Exercise >> The required result is every line of the records that includes "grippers".

[Opening Supplied information section]

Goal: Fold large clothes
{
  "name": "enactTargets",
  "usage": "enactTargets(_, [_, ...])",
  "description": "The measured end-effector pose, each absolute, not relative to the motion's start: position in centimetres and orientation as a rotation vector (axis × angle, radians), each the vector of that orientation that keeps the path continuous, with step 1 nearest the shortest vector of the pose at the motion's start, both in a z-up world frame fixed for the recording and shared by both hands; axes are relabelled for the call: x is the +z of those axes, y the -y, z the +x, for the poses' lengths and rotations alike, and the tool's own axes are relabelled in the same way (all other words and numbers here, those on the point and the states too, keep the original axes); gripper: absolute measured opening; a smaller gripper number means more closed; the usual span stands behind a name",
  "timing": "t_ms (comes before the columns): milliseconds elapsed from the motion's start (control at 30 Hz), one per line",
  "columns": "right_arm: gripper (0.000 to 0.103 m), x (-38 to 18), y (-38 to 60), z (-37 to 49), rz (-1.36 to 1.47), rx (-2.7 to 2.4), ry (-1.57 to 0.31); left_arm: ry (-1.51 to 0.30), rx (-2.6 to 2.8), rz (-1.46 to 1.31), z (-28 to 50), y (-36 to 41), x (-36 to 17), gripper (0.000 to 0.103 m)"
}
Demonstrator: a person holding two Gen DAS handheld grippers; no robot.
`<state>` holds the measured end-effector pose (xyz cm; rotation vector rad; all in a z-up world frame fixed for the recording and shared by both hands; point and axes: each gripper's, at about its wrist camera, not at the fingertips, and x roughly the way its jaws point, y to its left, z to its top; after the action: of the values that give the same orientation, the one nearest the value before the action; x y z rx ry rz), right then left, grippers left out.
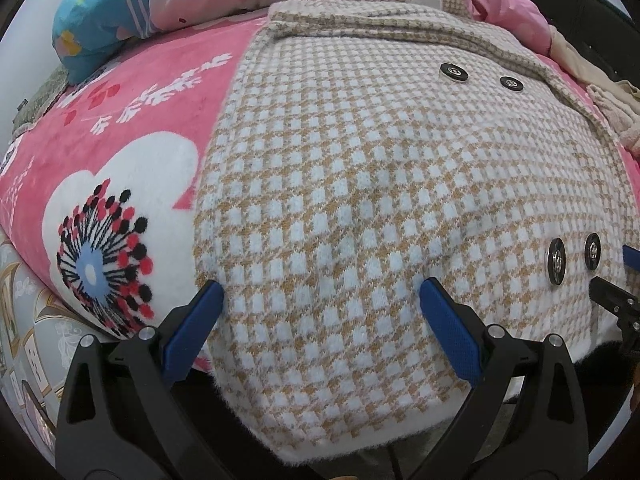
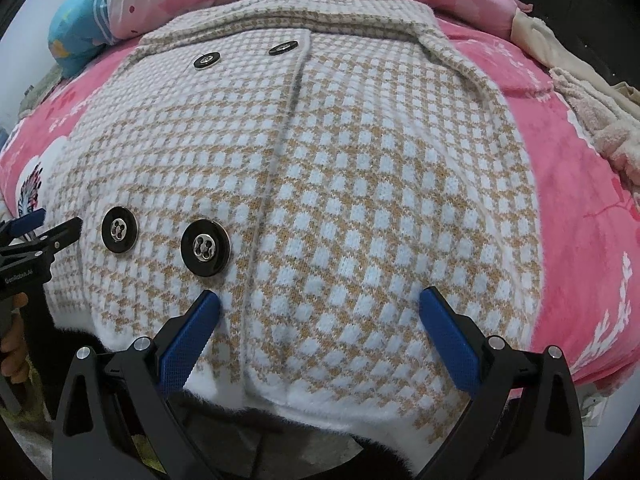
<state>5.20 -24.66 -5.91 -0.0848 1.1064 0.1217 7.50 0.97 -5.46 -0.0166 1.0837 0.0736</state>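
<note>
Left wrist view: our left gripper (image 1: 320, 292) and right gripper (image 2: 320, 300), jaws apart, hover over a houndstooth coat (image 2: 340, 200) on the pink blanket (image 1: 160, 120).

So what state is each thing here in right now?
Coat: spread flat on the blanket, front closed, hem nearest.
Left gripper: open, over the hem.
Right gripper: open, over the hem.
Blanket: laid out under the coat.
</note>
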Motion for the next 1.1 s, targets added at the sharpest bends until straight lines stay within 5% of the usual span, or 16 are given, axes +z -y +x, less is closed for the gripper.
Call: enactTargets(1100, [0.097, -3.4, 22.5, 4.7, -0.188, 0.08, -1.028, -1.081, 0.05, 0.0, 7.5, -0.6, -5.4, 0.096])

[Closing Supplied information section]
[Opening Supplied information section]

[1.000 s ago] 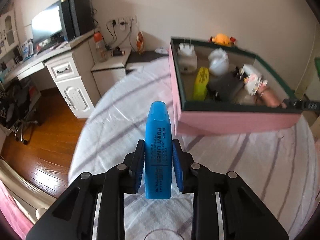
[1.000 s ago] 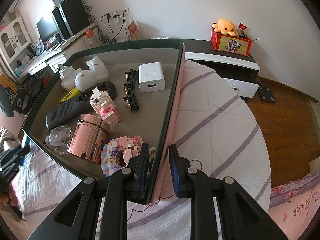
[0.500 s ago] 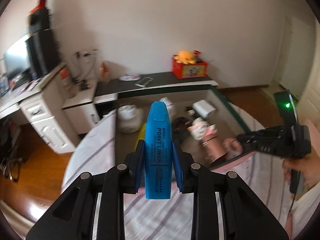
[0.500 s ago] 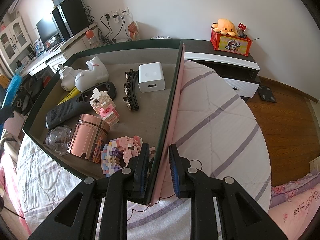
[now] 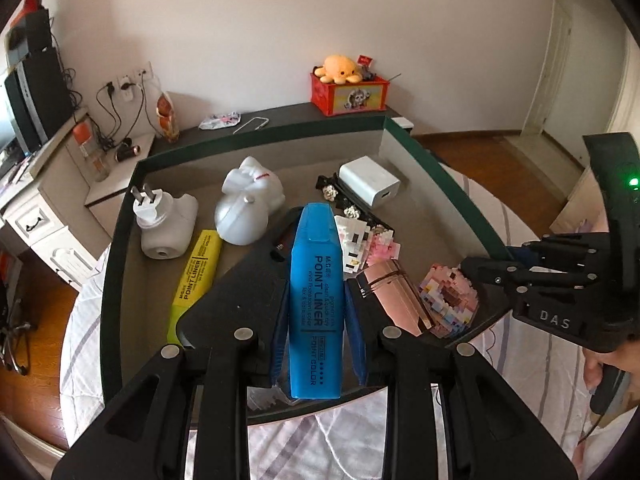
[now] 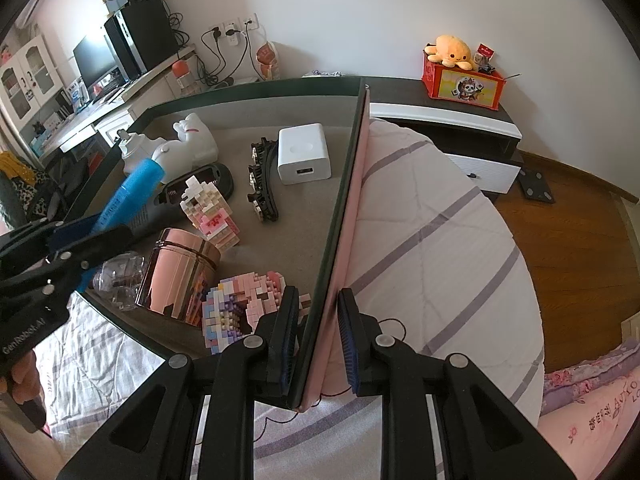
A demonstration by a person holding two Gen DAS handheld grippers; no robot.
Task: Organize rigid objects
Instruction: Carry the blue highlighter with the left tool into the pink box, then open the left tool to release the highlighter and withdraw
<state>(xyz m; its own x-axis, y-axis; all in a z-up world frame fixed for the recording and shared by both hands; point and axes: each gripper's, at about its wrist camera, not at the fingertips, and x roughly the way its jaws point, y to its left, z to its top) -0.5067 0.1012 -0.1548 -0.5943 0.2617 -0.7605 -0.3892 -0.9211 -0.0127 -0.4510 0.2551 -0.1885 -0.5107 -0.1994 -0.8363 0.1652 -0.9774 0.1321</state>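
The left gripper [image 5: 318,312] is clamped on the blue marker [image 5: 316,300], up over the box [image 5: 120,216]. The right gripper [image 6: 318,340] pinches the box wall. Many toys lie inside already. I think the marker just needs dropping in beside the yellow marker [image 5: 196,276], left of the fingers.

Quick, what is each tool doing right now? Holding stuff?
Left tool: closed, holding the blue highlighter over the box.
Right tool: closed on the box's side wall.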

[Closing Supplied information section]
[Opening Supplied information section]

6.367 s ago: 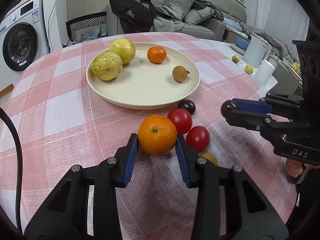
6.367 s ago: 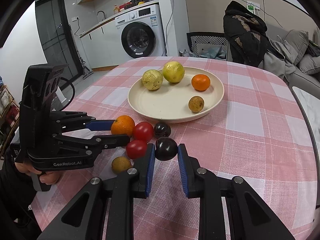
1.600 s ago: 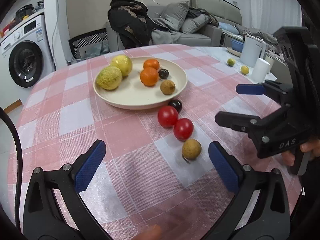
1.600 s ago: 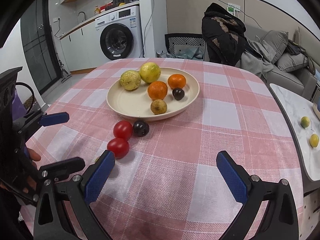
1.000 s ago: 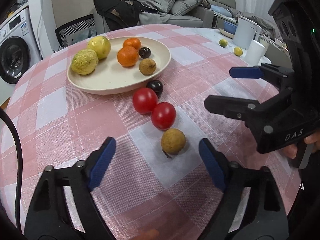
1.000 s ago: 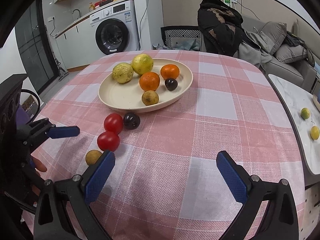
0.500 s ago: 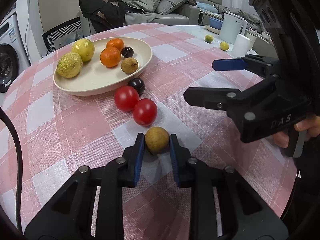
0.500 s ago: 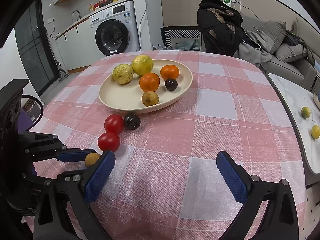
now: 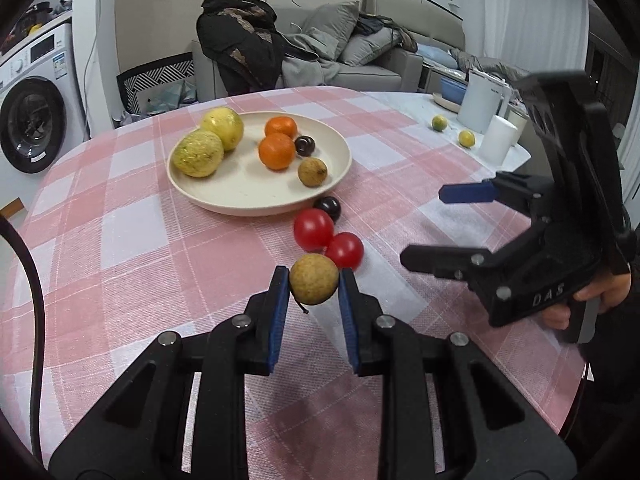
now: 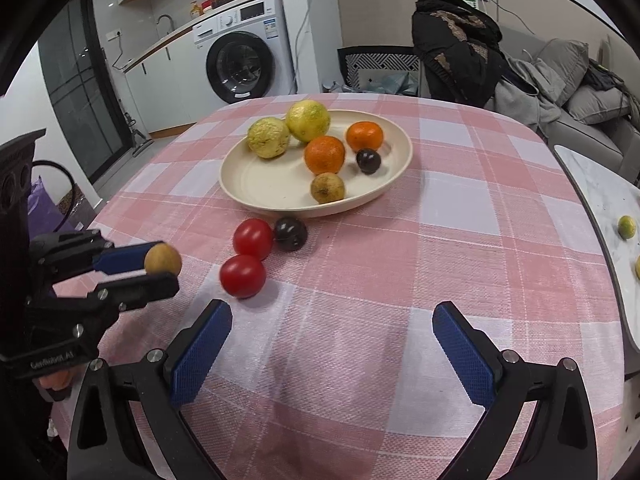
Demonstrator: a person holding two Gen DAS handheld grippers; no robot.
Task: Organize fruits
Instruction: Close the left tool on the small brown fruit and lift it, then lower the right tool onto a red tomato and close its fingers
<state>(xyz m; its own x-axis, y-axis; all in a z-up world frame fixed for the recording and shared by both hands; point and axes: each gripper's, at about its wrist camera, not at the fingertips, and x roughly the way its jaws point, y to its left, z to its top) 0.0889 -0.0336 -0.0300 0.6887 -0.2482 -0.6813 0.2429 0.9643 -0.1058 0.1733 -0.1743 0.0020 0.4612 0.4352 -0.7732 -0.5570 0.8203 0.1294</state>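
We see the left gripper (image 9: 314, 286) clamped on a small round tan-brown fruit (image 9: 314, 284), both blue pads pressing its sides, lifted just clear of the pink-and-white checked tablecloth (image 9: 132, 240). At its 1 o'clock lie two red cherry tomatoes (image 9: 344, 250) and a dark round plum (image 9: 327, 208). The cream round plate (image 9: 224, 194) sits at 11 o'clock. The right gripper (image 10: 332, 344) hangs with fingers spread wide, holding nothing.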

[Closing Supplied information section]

Solution for this task >>
Demonstrator: a person holding two Gen DAS handheld grippers; no robot.
`<state>` holds the measured end-effector pose (xyz cm; rotation vector rad; all in a z-up world frame fixed for the recording and shared by both hands; point and axes: each gripper's, at about its wrist camera, not at the fingertips, and x roughly the way its jaws point, y to its left, z to its top; after the action: of the values that give the same orientation, the one nearest the value before the action; x y z rx ry rz), right then left, grippers left out.
A demonstration by a person holding two Gen DAS handheld grippers; no robot.
Demonstrator: a person holding two Gen DAS handheld grippers; no robot.

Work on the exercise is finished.